I really did. There was nothing. There were no long walks down the halls, looking at all the things that I'm probably never going to see again in my life... nothing. Am I sad? Yes, of course I'm sad. I'm going to miss the hell out of that place. For those that are going 'huh?' I have just finished my final final of my undergraduate career. I am, though not yet officially, a college graduate. It took me 11 semesters to do a program that can be done in 8 (12, if you count the semester I took off...). Six years. Basically a quarter of my life. I've met plenty of people, a lot of whom I really, truly care about. But there was nothing. No tears. Nothing. I weep during the last episode of Gilmore Girls, but when it comes to my life I can't shed a single tear? What up with that? But lord knows that, even if I don't feel like I'm showing it, it doesn't mean I'm not feeling it.

Tracy is a bit disappointed in my decision to not walk.
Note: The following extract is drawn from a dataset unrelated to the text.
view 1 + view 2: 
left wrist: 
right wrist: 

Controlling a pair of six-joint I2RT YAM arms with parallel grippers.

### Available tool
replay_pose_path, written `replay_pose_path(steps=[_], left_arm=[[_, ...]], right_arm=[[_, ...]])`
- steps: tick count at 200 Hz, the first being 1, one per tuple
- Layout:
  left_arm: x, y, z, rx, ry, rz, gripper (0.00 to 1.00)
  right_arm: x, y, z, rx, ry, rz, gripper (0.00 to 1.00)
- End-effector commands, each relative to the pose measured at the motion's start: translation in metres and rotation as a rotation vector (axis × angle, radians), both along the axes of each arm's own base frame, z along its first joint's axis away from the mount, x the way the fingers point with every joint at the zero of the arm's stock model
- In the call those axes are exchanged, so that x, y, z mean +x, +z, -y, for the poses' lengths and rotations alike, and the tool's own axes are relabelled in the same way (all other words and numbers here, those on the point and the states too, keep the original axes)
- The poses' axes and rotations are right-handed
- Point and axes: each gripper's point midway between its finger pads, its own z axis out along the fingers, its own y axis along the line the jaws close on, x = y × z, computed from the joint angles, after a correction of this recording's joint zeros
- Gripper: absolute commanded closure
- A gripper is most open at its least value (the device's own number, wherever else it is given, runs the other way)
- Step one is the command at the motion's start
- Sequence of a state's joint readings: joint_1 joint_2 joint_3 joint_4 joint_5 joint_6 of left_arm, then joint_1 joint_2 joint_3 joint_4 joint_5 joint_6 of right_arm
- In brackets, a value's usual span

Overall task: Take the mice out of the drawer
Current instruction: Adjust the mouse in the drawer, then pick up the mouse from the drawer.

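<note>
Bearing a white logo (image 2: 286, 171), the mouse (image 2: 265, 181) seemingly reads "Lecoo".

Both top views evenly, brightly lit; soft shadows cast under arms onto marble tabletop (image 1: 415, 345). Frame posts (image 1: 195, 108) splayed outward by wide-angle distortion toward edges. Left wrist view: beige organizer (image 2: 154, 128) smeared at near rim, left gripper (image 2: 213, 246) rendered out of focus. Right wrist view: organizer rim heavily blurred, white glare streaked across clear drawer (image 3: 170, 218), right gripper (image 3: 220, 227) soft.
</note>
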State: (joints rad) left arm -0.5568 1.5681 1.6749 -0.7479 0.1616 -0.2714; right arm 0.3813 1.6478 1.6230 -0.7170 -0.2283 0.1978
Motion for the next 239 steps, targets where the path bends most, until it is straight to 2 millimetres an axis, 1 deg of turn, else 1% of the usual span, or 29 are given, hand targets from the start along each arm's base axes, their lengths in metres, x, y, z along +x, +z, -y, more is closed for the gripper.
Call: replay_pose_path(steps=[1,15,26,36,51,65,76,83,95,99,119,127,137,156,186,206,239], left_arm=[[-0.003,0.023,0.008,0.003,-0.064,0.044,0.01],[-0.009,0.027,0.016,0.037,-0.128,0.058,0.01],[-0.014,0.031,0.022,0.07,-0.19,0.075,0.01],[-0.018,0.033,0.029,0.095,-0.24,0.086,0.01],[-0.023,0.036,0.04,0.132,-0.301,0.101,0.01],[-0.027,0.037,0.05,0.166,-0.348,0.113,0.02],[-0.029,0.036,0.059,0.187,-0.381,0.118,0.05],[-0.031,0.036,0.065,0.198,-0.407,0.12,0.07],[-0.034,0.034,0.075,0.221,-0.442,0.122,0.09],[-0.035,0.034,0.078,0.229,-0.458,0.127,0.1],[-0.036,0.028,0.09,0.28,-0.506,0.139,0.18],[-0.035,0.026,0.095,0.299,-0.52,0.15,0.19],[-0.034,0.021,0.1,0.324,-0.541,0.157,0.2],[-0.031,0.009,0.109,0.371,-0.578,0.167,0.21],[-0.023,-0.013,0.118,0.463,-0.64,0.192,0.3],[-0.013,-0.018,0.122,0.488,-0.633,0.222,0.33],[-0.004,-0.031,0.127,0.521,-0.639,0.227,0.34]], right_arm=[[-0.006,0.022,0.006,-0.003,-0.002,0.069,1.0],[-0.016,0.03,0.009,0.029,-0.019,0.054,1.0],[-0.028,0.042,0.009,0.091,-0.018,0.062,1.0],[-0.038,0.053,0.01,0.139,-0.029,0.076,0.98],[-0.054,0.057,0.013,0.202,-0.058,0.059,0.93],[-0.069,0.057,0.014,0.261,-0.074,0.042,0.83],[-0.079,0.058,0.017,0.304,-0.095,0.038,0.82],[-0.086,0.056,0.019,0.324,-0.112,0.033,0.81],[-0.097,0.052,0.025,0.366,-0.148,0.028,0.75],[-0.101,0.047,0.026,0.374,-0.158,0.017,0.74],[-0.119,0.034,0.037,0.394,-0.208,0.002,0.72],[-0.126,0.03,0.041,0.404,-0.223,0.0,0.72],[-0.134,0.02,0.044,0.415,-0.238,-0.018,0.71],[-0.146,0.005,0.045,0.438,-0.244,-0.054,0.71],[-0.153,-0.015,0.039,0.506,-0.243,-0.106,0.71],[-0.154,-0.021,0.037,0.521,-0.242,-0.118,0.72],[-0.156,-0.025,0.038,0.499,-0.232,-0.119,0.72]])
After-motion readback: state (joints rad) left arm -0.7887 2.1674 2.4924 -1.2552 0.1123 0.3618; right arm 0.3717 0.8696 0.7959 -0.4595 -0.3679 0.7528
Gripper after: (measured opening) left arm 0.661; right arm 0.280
She says that I can never have that moment back, in case I have regrets. Do I have regrets? Not in my decision to not walk, I can safely say, but I do regret the fact that teachers who I care about are not happy with my choice, and that makes me sad. And my friends, who are also sad about it. I don't like making people sad, I really don't. Okay, I do, but only when they deserve it. And these people don't deserve it.

And that's that. Farewell, college. Fools tell us that high school is the best time of our life, but I can safely say that college was hundreds of times better. Then again, I didn't have a very high bar for them to overcome.

In other news: Kelly and Reba singing together makes me happy. But the picture made Kelly look quite chubs. I really don't like her new song, either.